» **Work request**: Copy out the first line of the listing and every line after it, exactly, until you have copied the line containing "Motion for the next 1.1".

» **Entries supplied**:

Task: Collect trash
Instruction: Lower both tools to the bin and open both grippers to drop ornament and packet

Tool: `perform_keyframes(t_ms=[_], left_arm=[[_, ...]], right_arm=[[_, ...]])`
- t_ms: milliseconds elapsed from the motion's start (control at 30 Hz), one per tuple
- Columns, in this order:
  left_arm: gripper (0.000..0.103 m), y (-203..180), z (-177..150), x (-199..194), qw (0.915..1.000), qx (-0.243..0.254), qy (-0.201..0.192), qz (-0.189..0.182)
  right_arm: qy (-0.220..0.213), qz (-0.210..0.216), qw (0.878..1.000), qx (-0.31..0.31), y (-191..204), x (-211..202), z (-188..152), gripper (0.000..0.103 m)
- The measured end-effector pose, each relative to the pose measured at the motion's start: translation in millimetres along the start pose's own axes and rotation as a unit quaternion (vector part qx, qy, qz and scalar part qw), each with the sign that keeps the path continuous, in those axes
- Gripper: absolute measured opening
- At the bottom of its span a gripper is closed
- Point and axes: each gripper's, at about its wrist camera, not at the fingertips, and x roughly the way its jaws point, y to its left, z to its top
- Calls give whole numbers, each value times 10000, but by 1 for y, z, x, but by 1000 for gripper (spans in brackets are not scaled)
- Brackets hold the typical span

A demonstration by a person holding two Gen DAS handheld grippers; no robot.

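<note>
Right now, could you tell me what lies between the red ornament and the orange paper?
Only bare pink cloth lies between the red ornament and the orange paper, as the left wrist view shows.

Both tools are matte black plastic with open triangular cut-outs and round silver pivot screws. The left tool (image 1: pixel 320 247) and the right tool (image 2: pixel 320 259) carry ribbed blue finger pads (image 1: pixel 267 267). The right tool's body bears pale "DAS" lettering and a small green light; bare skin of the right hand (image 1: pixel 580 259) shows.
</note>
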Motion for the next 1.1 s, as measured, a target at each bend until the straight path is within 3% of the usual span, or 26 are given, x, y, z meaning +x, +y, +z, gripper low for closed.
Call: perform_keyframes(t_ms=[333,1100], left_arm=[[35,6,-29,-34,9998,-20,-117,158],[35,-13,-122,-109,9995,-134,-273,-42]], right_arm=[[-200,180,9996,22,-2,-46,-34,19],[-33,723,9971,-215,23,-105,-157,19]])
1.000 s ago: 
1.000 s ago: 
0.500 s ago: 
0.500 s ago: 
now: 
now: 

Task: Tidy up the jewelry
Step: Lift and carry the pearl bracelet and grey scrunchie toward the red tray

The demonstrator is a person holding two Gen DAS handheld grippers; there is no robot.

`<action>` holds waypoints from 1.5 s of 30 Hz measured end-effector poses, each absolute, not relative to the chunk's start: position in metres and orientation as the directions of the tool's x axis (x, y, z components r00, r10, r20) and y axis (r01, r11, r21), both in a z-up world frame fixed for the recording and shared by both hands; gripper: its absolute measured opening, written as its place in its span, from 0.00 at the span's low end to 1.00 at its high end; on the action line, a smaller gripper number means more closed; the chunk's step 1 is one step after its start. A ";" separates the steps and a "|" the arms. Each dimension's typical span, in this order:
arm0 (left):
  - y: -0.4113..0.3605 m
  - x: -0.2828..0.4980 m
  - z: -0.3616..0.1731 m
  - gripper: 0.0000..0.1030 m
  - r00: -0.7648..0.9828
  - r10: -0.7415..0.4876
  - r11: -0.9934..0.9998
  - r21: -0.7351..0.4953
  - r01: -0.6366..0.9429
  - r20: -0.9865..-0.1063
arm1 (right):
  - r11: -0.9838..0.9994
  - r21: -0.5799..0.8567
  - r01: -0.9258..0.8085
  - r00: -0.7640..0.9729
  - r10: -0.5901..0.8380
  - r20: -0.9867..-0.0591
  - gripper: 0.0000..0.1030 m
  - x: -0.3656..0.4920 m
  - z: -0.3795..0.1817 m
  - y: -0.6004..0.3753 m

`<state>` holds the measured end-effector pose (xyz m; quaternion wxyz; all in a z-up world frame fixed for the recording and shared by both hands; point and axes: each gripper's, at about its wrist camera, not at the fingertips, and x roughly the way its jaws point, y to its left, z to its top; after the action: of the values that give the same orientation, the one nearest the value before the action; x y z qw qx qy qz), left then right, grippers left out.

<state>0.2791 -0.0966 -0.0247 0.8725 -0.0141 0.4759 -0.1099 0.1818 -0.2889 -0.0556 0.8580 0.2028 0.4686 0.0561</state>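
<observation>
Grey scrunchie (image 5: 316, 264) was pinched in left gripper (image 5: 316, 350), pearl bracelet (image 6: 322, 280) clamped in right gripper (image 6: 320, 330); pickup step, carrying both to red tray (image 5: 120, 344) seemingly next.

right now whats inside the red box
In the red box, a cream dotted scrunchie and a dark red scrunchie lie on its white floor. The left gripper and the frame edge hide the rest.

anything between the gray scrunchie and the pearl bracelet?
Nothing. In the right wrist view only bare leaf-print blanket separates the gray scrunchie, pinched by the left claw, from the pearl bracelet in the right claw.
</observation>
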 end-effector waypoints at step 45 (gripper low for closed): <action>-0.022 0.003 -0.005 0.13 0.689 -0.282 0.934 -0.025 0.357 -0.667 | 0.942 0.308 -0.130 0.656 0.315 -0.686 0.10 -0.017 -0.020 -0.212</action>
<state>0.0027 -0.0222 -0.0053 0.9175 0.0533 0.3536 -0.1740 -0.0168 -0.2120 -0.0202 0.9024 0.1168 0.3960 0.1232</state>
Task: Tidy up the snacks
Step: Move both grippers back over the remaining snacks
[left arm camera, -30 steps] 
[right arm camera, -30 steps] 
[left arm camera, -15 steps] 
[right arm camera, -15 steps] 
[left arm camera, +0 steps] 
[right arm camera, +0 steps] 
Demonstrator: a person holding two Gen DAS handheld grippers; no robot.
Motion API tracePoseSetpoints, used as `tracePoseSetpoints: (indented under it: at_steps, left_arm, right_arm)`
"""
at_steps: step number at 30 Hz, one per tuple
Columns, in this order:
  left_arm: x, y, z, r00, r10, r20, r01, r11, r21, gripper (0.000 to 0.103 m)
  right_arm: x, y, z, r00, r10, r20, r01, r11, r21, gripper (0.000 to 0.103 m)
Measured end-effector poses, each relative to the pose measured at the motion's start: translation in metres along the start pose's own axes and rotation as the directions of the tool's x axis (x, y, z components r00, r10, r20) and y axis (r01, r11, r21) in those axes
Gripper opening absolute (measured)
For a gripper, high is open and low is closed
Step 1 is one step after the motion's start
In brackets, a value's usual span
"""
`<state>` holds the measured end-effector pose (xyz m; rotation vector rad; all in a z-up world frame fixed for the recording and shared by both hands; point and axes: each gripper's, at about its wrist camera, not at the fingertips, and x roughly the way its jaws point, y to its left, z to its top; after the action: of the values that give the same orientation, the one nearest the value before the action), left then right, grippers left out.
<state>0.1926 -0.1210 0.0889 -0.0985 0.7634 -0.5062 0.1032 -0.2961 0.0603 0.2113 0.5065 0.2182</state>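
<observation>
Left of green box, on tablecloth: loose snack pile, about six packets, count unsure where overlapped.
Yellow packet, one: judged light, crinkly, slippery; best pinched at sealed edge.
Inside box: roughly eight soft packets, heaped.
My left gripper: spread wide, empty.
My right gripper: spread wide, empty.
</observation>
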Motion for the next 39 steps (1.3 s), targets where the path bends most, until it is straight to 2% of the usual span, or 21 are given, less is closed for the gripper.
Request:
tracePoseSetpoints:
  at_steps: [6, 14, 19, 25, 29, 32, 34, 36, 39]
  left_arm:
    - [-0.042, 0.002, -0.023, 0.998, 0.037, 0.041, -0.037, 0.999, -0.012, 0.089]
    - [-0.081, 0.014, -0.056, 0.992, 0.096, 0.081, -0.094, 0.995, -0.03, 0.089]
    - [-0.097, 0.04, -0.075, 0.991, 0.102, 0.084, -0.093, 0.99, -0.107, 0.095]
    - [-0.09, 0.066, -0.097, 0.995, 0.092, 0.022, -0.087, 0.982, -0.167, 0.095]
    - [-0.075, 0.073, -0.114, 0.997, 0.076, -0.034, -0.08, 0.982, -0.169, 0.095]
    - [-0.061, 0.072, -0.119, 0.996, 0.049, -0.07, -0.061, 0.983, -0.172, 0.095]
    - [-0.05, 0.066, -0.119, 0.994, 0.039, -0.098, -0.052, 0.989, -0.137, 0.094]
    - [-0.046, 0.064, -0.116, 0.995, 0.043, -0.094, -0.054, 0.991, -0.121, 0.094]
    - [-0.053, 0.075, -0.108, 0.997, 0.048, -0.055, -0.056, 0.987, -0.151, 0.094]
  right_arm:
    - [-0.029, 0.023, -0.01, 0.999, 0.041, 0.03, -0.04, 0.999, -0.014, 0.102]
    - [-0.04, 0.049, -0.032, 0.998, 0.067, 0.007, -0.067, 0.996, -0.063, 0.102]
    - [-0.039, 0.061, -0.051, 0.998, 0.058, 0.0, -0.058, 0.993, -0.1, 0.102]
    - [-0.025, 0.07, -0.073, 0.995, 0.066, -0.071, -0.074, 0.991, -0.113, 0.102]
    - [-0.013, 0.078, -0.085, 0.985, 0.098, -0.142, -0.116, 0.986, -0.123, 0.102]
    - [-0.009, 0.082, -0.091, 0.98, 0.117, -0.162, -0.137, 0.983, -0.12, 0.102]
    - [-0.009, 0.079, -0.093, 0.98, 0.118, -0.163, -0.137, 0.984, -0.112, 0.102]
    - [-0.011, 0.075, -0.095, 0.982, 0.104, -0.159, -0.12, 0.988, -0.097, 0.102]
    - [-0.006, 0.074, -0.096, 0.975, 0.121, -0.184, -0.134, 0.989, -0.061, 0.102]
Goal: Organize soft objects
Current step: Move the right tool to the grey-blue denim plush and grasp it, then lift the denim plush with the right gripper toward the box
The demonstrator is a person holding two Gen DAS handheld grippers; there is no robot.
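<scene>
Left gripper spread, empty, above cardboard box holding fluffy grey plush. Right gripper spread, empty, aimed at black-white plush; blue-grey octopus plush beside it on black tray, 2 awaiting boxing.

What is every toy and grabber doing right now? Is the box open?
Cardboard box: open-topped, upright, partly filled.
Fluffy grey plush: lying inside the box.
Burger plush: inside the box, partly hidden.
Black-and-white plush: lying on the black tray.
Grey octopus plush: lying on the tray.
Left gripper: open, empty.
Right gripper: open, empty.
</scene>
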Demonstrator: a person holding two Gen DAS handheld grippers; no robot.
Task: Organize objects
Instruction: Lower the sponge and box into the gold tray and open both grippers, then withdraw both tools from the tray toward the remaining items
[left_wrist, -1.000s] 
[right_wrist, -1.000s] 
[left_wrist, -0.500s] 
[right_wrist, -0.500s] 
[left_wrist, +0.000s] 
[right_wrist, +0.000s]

» **Problem solution**:
Task: Collect trash
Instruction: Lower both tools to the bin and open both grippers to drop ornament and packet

Tool: `perform_keyframes(t_ms=[_], left_arm=[[_, ...]], right_arm=[[_, ...]])`
- t_ms: milliseconds elapsed from the motion's start (control at 30 Hz), one per tuple
- Columns, in this order:
  left_arm: gripper (0.000..0.103 m), y (-203..180), z (-177..150), x (-199..194), qw (0.915..1.000), qx (-0.243..0.254), qy (-0.201..0.192), qz (-0.189..0.182)
  right_arm: qy (-0.220..0.213), qz (-0.210..0.216), qw (0.878..1.000), qx (-0.31..0.31), y (-191..204), x (-211..202), z (-188..152), gripper (0.000..0.103 m)
- The measured end-effector pose, each relative to the pose measured at the motion's start: translation in millimetres along the start pose's own axes and rotation as a unit quaternion (vector part qx, qy, qz and scalar part qw), each with the sign that keeps the path continuous, in those axes
- Gripper: absolute measured opening
- At the bottom of its span a gripper is closed
- Point and axes: each gripper's, at about its wrist camera, not at the fingertips, and x roughly the way its jaws point, y to its left, z to its top
- Calls give whole numbers, each value times 10000, but by 1 for y, z, x, but by 1000 for gripper (spans in brackets are not scaled)
- Brackets hold the typical span

A demonstration by a person holding two Gen DAS handheld grippers; no robot.

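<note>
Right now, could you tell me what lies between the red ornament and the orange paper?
Only bare pink cloth lies between the red ornament and the orange paper, as the left wrist view shows.

Both tools are matte black plastic with open triangular cut-outs and round silver pivot screws. The left tool (image 1: pixel 320 247) and the right tool (image 2: pixel 320 259) carry ribbed blue finger pads (image 1: pixel 267 267). The right tool's body bears pale "DAS" lettering and a small green light; bare skin of the right hand (image 1: pixel 580 259) shows.
</note>
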Motion for the next 1.1 s, as measured, a target at each bend until the straight path is within 3% of the usual span, or 26 are given, x, y, z meaning +x, +y, +z, gripper low for closed.

That finishes the exercise.